Those of you that follow coreBOS know that we rarely introduce breaking changes, but in the next blog post, I will explain one that we had to introduce to make the Run Web Service workflow task much more flexible.

The Run Web Service workflow task is one of those tasks that has surprised me, I see it being used as a powerful integration mechanism in an ever more connected and service-based world.

In the first version of this task, the response of the call was processed before returning it to the next tasks in the workflow. We JSON encoded the response and then stripped out all the slashes and quotes, effectively breaking the JSON object. We did this because the workflow system didn't have any way to work with the JSON object nor PHP arrays.

Due to the increment in the usage of this workflow task and the need to process complex responses from other systems we added JSON and Array processing capabilities into the workflow system. We now have workflow expression functions that can JSON encode and decode and other functions that work with PHP arrays, so we have modified the Run Web Service workflow task to return the response it gets with no processing (or very little) and delegates the processing to the next steps in the workflow.

Let's see what that means with an example. Let's suppose we have this response from a web service call:

$a = [
    'one' => array(1,2),
    'two' => 'path/to/file',
    'three' => 'back\\slash',
    'four' => array(
        'sub_one' => array(3, 4),
        'sub_two' => 'some value',
    ),
];

We have an array with 4 elements, the first and fourth are themselves arrays with further levels of nesting. Before the breaking change this was processed and returned with this result:

{one:[1,2],two:path to file,three:back slash,four:{sub_one:[3,4],sub_two:some value}}

while the valid JSON of that would be:

{"one":[1,2],"two":"path\/to\/file","three":"back\\slash","four":{"sub_one":[3,4],"sub_two":"some value"}}

Now, if you configured the task to return the whole response you will get this second version, a correct JSON encoded string which you can process using the workflow expression language as an object.

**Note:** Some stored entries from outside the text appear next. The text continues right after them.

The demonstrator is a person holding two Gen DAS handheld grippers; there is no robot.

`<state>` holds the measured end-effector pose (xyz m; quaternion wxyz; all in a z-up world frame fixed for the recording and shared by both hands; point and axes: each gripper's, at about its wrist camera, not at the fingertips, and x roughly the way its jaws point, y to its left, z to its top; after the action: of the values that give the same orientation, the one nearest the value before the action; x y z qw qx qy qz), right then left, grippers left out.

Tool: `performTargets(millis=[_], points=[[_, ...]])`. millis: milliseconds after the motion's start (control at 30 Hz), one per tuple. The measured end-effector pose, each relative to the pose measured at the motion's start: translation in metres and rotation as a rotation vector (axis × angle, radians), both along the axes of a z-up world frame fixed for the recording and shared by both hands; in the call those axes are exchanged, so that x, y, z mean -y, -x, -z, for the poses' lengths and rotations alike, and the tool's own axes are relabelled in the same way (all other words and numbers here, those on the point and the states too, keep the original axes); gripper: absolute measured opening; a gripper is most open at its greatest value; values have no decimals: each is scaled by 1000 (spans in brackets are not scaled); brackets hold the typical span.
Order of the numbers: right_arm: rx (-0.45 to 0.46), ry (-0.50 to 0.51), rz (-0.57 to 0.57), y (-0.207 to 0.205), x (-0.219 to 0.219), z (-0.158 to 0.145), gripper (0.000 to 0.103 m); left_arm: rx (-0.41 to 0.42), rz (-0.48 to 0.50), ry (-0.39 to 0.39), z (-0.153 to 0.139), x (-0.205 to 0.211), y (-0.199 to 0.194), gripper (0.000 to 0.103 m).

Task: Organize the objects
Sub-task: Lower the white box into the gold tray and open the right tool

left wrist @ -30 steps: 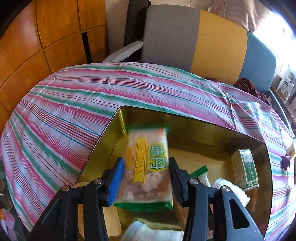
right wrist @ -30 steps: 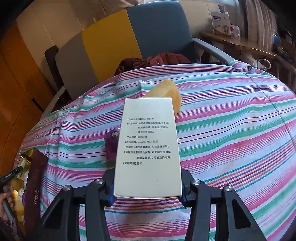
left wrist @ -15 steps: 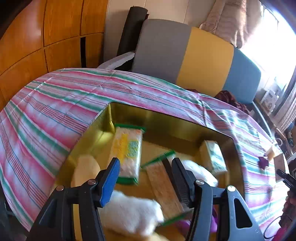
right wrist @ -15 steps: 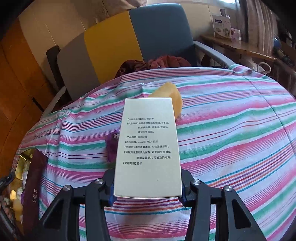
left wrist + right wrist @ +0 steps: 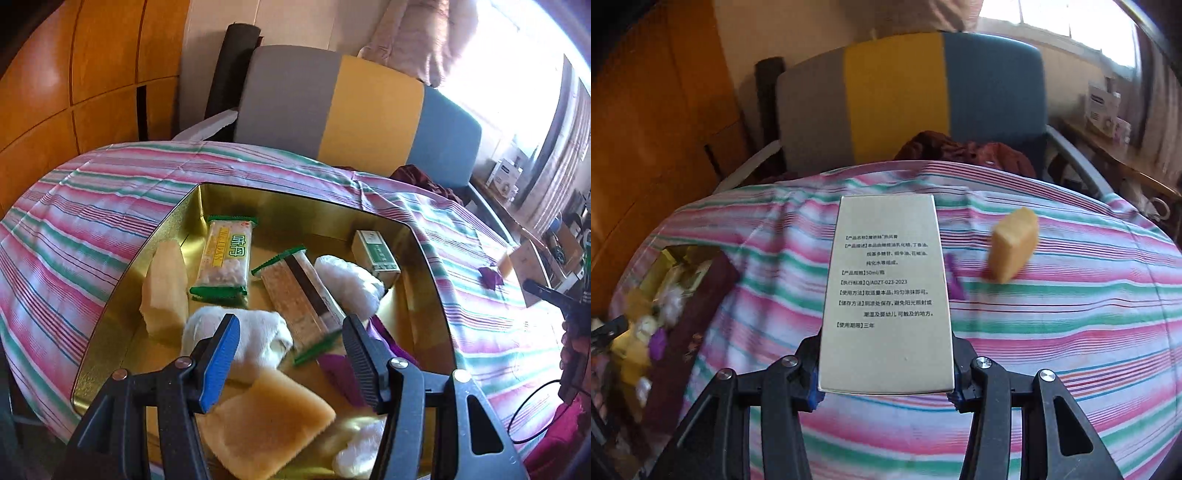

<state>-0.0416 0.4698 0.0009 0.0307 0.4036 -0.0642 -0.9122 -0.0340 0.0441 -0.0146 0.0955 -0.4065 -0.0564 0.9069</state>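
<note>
Over the gold tin (image 5: 110,317) on the left side of the striped worktop (image 5: 74,229), your left gripper (image 5: 290,354) hangs with its fingers spread wide and nothing between them; below lie the green-edged snack packet (image 5: 225,258), a second packet (image 5: 299,295), a small green box (image 5: 375,256), white rolled cloths (image 5: 255,338) and tan sponge blocks (image 5: 267,424). Your right gripper (image 5: 886,384) has its fingers pressed against the sides of the pale printed carton (image 5: 886,291), holding it above the cloth, well apart from the tin. To place it well, I judge you should carry it level toward the tin, aim for the bare gold floor near the green box, and let go only once it is low, since the tin is crowded and a drop could tip things. Clear your left gripper away first so the two do not meet. On the cloth beyond the carton sit a yellow sponge block (image 5: 1014,249) and a small purple item (image 5: 955,280), both outside the tin. Only the left view shows the tin's free spaces; the right view shows just its crowded edge with a dark red lid (image 5: 690,325) beside it, but alone shows the carton's grip clearly.
</note>
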Motion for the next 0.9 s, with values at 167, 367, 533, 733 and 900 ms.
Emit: performTargets(millis=[167,367,533,733,900], points=[[7,19,-102,-7,67,-10,50,-19,25,13,0,-3,-12,59],[42,57,-172,-14,144,-7,50,-31,73,19,3,-7,-27,59],[68,37,-243,-14,198,-9,50,-54,75,8,1,1,-35,59],[115,-118,-242,-8,243,-2,50,-68,49,-23,-1,18,-39,59],[161,-197,-205,3,259,7,50,-64,37,-60,-2,32,-37,59]])
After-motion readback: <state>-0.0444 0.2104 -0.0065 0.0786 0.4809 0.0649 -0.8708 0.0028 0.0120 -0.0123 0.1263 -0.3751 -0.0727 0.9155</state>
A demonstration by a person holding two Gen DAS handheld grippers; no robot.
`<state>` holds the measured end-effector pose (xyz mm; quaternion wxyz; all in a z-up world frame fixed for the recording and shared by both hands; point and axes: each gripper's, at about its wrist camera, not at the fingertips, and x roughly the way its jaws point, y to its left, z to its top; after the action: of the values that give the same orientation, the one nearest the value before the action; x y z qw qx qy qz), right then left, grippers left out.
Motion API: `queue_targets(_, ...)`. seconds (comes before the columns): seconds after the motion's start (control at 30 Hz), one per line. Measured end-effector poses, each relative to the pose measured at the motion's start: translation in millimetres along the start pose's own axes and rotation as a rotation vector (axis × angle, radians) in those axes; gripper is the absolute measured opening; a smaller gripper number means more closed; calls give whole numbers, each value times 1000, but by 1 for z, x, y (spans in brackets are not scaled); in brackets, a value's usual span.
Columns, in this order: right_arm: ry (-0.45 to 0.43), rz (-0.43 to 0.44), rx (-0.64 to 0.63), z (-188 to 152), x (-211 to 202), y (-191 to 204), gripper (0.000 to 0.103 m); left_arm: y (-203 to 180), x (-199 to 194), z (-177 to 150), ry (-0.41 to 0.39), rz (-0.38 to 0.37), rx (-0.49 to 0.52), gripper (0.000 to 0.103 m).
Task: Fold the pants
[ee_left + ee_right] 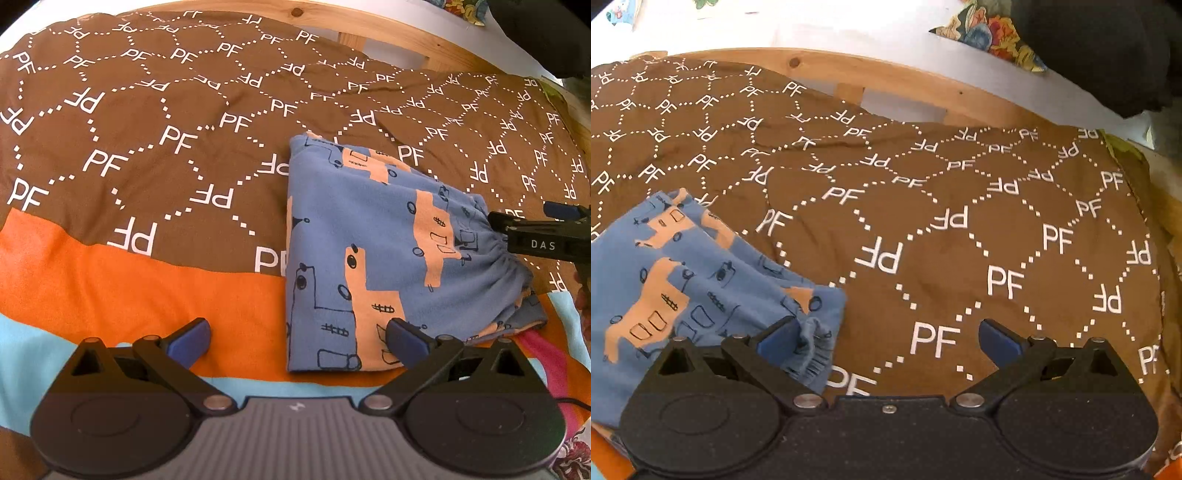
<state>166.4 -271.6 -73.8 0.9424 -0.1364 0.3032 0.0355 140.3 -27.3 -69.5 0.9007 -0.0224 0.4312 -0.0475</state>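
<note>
Left wrist view shows the pants (369, 251) folded compact at centre right on the bed (147, 147). Both the left gripper (297, 341) and right gripper (888, 338) fingers gape wide, holding nothing. Judged nearly done: press the bunched waistband flat, don't drag.

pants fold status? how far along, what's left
Mostly done: the pants lie folded into a compact stack on the brown bedspread. In hand: nothing gripped. The left gripper is open at the near edge; the right gripper is open, one finger by the gathered waistband. Left: perhaps squaring the loose waistband end, then backing away.
</note>
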Motion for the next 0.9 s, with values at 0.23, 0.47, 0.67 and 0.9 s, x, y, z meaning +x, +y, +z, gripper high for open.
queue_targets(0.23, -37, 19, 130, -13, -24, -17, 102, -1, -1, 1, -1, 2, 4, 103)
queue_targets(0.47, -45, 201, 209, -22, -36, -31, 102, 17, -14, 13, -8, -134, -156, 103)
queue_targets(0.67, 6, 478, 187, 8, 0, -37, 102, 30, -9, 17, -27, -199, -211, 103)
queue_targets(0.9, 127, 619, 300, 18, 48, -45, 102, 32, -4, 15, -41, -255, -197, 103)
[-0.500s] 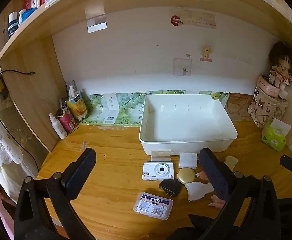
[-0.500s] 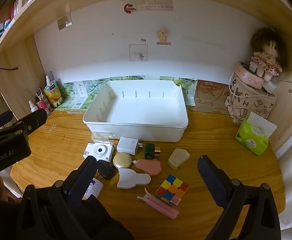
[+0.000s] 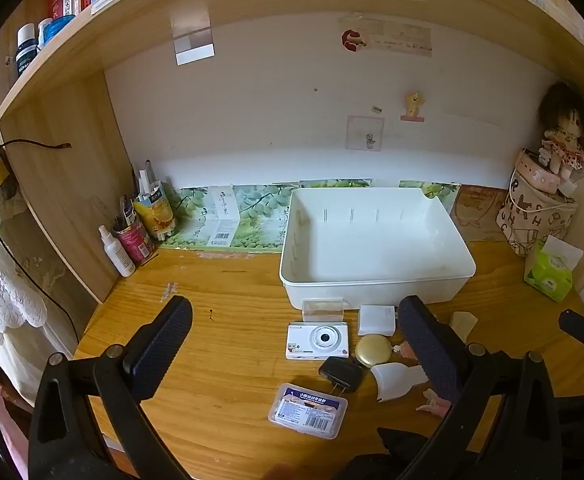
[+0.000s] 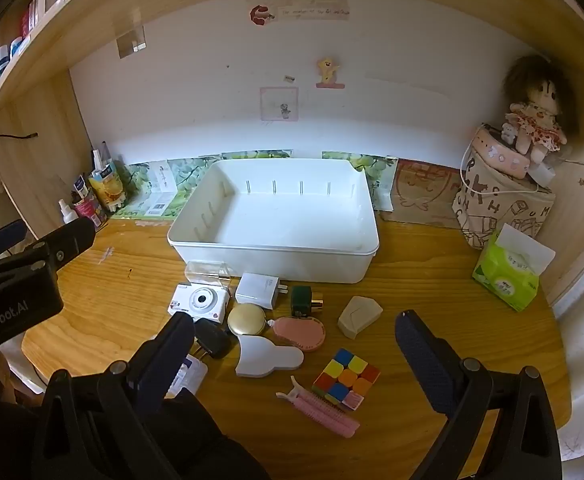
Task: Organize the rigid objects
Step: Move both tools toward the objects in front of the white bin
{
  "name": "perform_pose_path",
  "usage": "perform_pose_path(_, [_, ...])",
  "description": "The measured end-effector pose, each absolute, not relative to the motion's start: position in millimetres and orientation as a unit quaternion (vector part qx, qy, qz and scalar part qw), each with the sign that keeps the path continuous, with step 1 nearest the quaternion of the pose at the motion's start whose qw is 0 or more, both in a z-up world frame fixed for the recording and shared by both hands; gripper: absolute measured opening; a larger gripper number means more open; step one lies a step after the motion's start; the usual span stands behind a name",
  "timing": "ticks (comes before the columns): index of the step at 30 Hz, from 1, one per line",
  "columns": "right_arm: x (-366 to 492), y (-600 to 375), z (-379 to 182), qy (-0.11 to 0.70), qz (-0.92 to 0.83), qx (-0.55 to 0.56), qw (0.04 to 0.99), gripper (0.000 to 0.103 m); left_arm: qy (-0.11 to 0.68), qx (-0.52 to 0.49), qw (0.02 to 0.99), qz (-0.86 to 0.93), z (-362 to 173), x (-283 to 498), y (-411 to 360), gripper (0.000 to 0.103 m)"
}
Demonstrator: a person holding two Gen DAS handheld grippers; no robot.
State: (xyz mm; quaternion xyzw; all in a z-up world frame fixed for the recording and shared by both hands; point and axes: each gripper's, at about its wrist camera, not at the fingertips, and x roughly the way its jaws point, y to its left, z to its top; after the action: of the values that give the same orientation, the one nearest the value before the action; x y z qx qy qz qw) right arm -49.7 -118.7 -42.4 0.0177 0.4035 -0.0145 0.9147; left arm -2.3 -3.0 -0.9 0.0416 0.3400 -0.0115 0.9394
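Note:
An empty white bin (image 4: pixel 275 216) (image 3: pixel 376 240) stands on the wooden desk. In front of it lie a white camera (image 4: pixel 199 301) (image 3: pixel 318 340), a white charger (image 4: pixel 257 290), a gold compact (image 4: pixel 246 319), a black plug (image 4: pixel 211 338), a pink comb (image 4: pixel 300 332), a colour cube (image 4: pixel 346 378), a pink hair clip (image 4: pixel 320 412), a beige block (image 4: pixel 359 316) and a clear case (image 3: pixel 308 410). My left gripper (image 3: pixel 296 344) hovers open above the camera. My right gripper (image 4: pixel 294 354) hovers open over the comb and cube. Neither holds anything.
Bottles and tubes (image 3: pixel 139 232) crowd the desk's back left corner. A patterned bag with a doll (image 4: pixel 500 196) and a green tissue pack (image 4: pixel 510 272) stand at the right. A shelf hangs overhead. The left gripper's body (image 4: pixel 15 280) shows at the right view's left edge.

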Motion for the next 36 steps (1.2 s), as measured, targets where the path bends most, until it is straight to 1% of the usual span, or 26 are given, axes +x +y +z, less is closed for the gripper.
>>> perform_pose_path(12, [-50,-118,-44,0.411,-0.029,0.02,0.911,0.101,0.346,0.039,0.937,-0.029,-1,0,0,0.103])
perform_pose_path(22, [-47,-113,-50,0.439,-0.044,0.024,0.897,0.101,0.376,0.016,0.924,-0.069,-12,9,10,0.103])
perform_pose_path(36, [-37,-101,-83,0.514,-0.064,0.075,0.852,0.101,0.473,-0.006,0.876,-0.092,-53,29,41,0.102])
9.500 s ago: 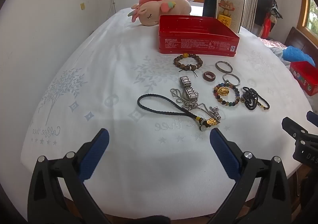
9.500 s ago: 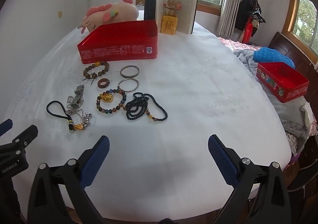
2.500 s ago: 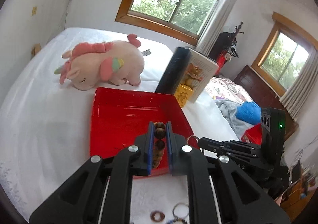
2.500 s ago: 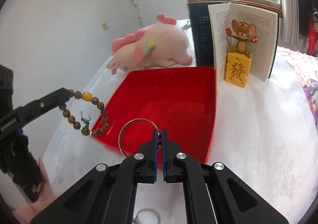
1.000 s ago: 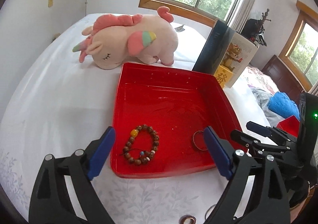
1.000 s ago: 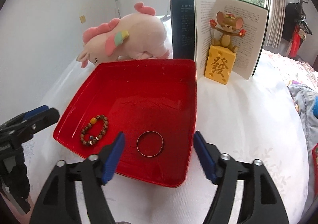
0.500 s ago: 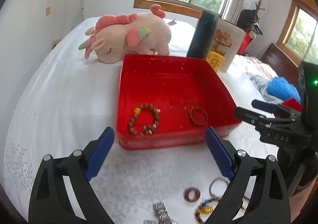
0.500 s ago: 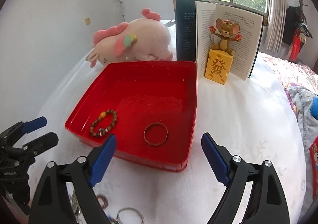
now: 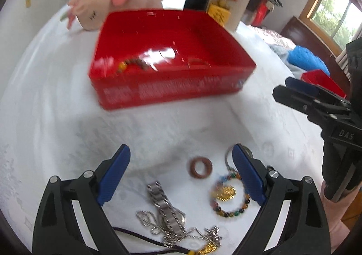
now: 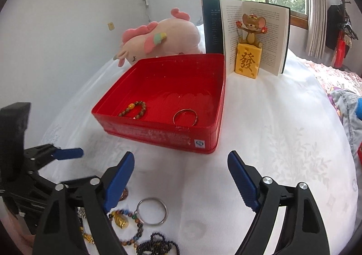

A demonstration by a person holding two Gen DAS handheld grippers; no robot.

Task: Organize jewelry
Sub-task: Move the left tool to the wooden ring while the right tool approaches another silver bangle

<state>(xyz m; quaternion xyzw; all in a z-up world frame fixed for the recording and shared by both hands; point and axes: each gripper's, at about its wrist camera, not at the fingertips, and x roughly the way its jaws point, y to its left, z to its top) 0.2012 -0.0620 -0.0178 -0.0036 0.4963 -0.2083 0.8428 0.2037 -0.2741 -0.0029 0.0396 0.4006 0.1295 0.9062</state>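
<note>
Fingers [image 9: 114,174] of both grippers spread, empty, narrowing slightly — 2 pieces in red tin [image 10: 172,139]: beaded bracelet [image 10: 133,109], bangle [image 10: 185,116]; rest still on bed [image 10: 271,141].

A round counter [image 10: 282,141] under a white patterned cloth carries a red tin [image 10: 158,132], a pink plush toy [image 10: 163,37], an open book [image 10: 253,35] and a yellow mouse figurine [image 10: 247,62] — nearer, loose jewelry: a brown ring [image 9: 200,167], a silver bangle [image 10: 152,211], a multicoloured bead bracelet [image 9: 228,200], a metal watch band [image 9: 161,200] and black beads [image 10: 156,246].

red tin [image 9: 172,87] motion-blurred in left view, black bead strand [image 10: 156,246] cut off below
</note>
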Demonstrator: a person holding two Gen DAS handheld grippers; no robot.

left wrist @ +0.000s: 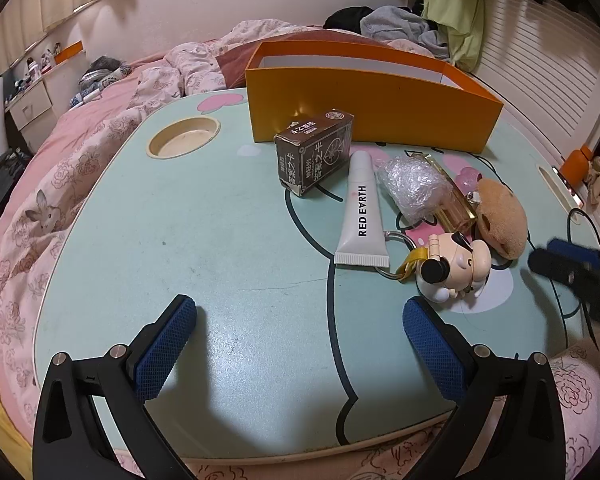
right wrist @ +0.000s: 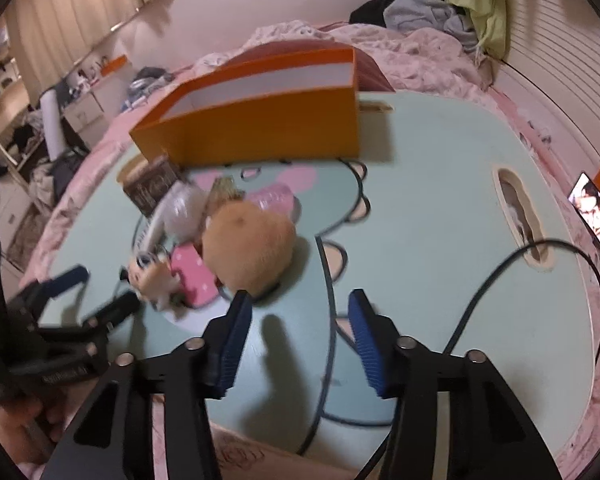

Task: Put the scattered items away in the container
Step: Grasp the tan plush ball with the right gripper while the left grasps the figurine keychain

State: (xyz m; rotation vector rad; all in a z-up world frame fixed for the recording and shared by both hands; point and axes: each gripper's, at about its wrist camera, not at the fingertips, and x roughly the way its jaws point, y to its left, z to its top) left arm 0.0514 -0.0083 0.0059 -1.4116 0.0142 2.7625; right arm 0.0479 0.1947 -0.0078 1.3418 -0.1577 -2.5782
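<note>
Both the left gripper [left wrist: 300,344] and right gripper [right wrist: 300,344] are being held apart, empty, at lower centre. Scattered items are lying below the tall orange cardboard container [left wrist: 364,112] at upper centre: a white plastic tube [left wrist: 362,216] and a tan plush toy [right wrist: 248,244].

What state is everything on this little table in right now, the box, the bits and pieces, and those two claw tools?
Orange box: upright, open-topped; nothing seen inside.
Brown card box: closed, lying against the orange box.
White tube: capped, lying flat.
Bubble wrap: crumpled.
Plush toy: lying on the table.
Figure keychain: toppled on its side.
Left gripper: jaws open, holding nothing.
Right gripper: jaws open, holding nothing.
</note>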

But we have also added the possibility for you to traverse the object and retrieve any element in the structure. For example, if we wanted to access the second element in the array of the first element (one), we would use this syntax:

one.1

where "one" is the index of the array from the response, and the "1" is the index of the array contained inside the "one" element (0 based). Not sure that is very clear, so let's do another one with the fourth element of the response:

four.sub_one.1

that will return "4", and

four.sub_two

will return "some value"

I am going to leave here a small script I created to test all of this and make sure I got it right.

<?php
require_once 'modules/com_vtiger_workflow/expression_functions/application.php';
$a = [
    'one' => array(1,2),
    'two' => 'path/to/file',
    'three' => 'back\\slash',
    'four' => array(
        'sub_one' => array(3, 4),
        'sub_two' => 'some value',
    ),
];
$j = json_encode($a);
var_dump($a, $j);
$r2 = str_replace(array('"','/','\\'), array('',' ',' '), $j);
echo $r2."\n";
echo __cb_getfromcontextvalueinarrayobject($a, 'two')."\n";
echo __cb_getfromcontextvalueinarrayobject($a, 'three')."\n";
var_dump(__cb_getfromcontextvalueinarrayobject($a, 'four')); // this returns an array so I dump it
echo __cb_getfromcontextvalueinarrayobject($a, 'four.sub_one.1')."\n";
echo __cb_getfromcontextvalueinarrayobject($a, 'four.sub_two')."\n";

the result of that is

array(4) {
  'one' => array(2) {
    [0] => int(1)
    [1] => int(2)
  }
  'two' => string(12) "path/to/file"
  'three' => string(10) "back\slash"
  'four' => array(2) {
    'sub_one' => array(2) {
      [0] => int(3)
      [1] => int(4)
    }
    'sub_two' => string(10) "some value"
  }
}

string(106) "{"one":[1,2],"two":"path\/to\/file","three":"back\\slash","four":{"sub_one":[3,4],"sub_two":"some value"}}"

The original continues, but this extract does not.